This delicious cake can just as easily appear on a dessert plate or as part of a decadent breakfast spread. To me, it's the equivalent of a cleaning-out-the-fridge pasta sauce or frittata, but for baking. Obviously, what you have to use up in the kitchen may vary from me, but in my case, I had a couple of apples and a couple of oranges on their last legs, a jar of sour cherry jam that was getting a little long in the tooth, and a bag of dried cranberries in the cupboard to round things out. These ingredients bake up into a moist, spicy cake that's full of fruit and flavor. I really like that the cake isn't 100% sweet - the tart cranberries, bits of sour cherry from the jam, and slightly bitter orange zest add different dimensions of flavor that really make this cake interesting.

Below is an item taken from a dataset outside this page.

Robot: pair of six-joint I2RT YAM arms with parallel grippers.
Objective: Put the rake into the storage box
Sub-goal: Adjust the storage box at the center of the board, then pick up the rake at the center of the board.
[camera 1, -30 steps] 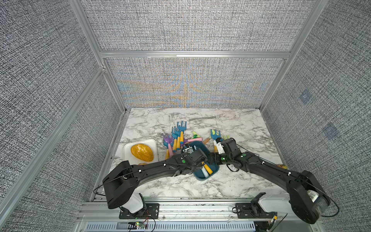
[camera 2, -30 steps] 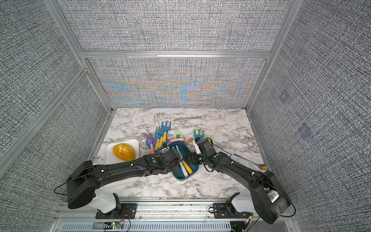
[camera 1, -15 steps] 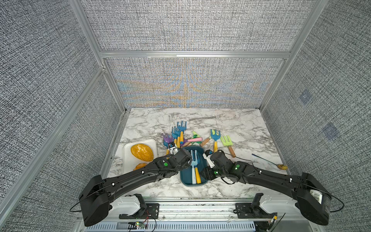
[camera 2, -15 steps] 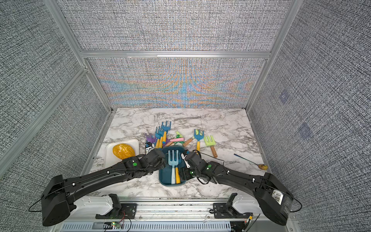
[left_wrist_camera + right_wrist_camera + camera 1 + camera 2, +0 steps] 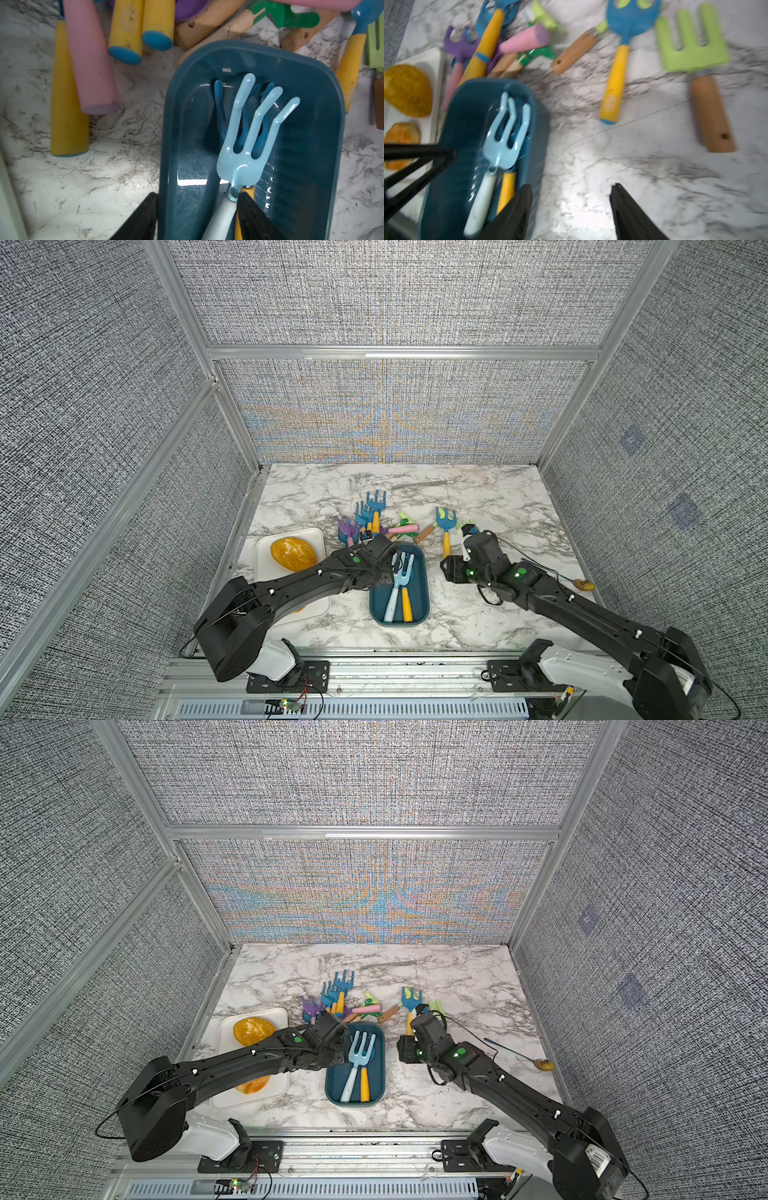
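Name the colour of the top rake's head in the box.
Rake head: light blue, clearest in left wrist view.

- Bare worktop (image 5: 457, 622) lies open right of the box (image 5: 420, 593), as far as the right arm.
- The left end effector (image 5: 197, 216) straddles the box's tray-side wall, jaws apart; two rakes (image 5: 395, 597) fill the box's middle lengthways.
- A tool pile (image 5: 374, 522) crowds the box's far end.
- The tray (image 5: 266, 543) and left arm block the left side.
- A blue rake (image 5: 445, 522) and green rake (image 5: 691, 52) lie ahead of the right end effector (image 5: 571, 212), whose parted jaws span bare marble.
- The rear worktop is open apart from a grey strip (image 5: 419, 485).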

Apple Cake with Orange, Cranberry, and Sour Cherry (adapted from Nigel Slater's Ripe: A Cook in the Orchard)
Makes one 9-inch round cake
220 grams unsalted butter, at room temperature
210 grams brown sugar
250 grams white whole wheat flour (or use regular whole wheat)

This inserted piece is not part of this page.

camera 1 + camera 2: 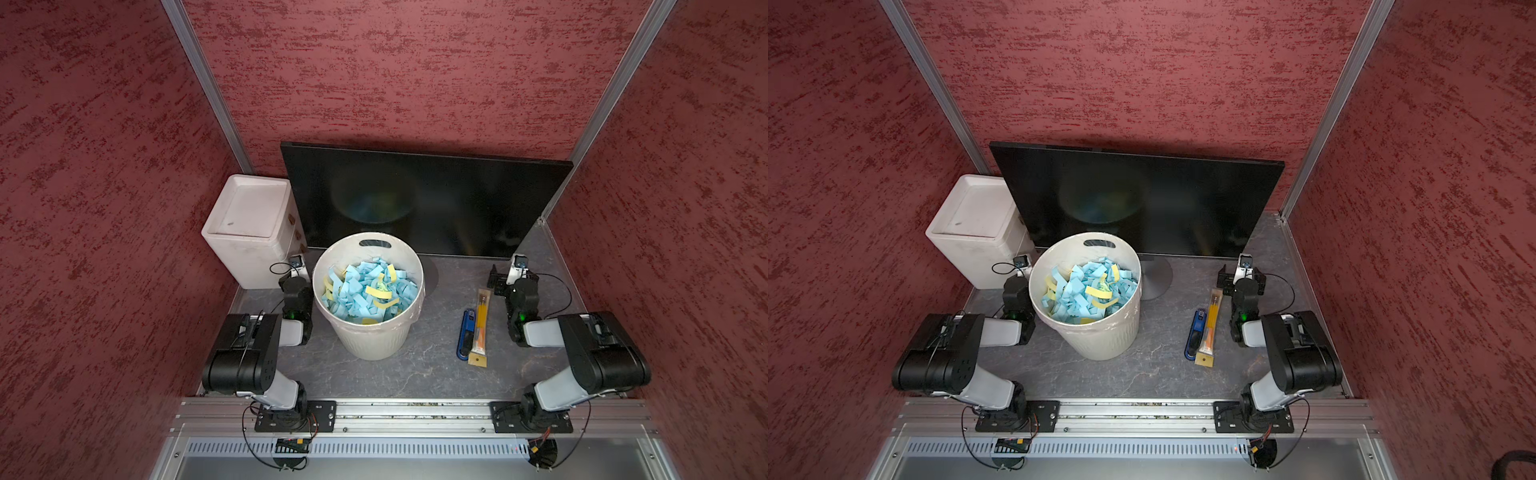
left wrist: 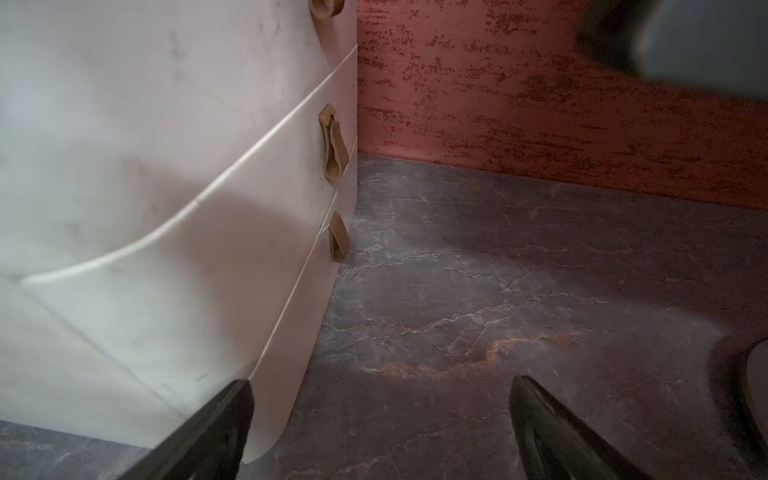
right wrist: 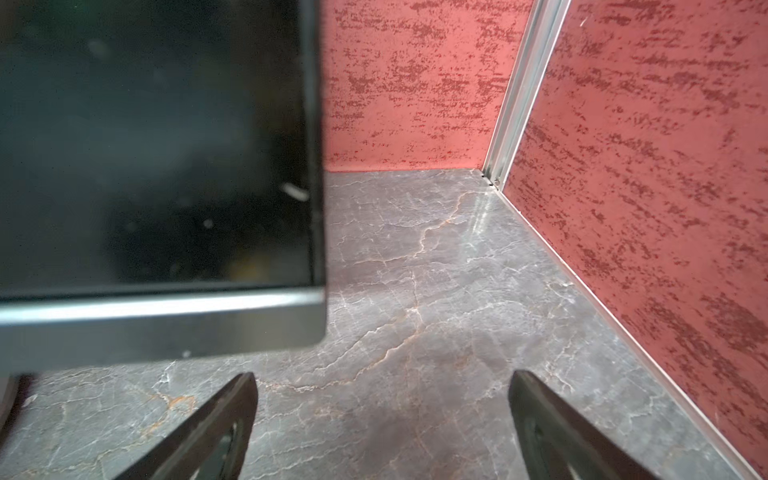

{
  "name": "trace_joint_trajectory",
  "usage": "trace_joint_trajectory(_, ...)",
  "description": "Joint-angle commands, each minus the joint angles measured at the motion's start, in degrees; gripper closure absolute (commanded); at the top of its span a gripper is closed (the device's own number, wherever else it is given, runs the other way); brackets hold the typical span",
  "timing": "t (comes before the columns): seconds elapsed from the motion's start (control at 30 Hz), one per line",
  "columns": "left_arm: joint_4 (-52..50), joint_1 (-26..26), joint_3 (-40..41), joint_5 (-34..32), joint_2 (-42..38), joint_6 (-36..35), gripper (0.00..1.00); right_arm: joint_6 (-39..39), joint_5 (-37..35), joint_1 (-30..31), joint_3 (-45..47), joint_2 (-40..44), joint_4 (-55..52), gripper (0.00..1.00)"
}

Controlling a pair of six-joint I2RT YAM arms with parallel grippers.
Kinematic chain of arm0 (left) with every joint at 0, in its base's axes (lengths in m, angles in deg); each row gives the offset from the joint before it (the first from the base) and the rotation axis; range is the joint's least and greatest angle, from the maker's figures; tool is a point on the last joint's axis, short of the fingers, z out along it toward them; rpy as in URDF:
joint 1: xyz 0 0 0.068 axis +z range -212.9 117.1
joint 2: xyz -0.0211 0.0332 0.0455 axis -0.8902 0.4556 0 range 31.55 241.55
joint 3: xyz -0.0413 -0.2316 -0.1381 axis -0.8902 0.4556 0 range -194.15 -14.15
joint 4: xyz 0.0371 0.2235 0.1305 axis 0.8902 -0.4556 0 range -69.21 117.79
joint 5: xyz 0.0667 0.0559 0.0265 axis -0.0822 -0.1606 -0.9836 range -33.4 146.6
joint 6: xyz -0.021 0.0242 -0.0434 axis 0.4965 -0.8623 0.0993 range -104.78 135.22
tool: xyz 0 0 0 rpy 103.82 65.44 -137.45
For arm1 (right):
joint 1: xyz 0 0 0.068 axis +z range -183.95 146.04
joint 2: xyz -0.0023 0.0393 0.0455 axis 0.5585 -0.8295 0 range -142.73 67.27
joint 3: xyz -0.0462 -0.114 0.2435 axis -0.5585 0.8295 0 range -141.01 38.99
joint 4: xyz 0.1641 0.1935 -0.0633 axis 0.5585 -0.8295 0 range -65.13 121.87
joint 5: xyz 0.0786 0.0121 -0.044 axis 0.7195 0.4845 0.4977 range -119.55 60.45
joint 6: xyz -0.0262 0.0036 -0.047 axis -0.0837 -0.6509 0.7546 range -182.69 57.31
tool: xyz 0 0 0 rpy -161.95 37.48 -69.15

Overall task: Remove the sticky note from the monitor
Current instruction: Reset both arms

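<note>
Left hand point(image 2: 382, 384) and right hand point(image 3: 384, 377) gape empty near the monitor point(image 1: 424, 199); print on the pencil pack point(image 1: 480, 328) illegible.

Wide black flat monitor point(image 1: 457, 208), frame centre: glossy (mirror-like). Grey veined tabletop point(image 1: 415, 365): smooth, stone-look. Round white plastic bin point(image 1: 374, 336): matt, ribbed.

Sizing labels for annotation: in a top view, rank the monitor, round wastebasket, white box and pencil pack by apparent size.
1. monitor
2. round wastebasket
3. white box: nearly the wastebasket's size, and it stands farther from the camera, so this pair is unsure
4. pencil pack
</note>
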Motion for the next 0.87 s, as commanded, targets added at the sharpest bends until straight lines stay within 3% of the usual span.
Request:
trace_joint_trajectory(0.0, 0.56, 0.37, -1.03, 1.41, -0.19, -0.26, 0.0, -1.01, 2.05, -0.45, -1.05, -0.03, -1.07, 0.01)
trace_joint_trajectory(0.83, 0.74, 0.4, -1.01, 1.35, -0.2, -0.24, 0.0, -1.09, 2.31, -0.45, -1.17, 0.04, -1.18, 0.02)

1 heaping tsp baking powder
1/2 heaping tsp cinnamon
200 grams apples, peeled, cored, and diced small (weigh after dicing, for me this was 1-1/2 apples)
100 grams dried cranberries
125 grams sour cherry jam (or use another tart jam or marmalade)
Finely grated zest of two small oranges
1. Preheat the oven to 325 degrees and grease a 9-inch round springform pan.
2. Beat together the butter and sugar until light and fluffy.
3. In a small bowl, lightly beat the eggs with a fork. Gradually beat the eggs into the butter-sugar mixture until combined - the batter may look curdled, but that's okay - it will all come together later.
4. Whisk together the flour, baking powder, cinnamon, and salt. Using a rubber spatula or wooden spoon, fold into the wet ingredients until almost completely combined.
5. In a medium bowl, stir together the apples, cranberries, jam, and orange zest until well combined. Then, fold the fruit into the batter until evenly distributed.
6. Scrape the batter into the prepared pan. Bake for 70-75 minutes, or until a tester comes out moist but clean. Cool before serving.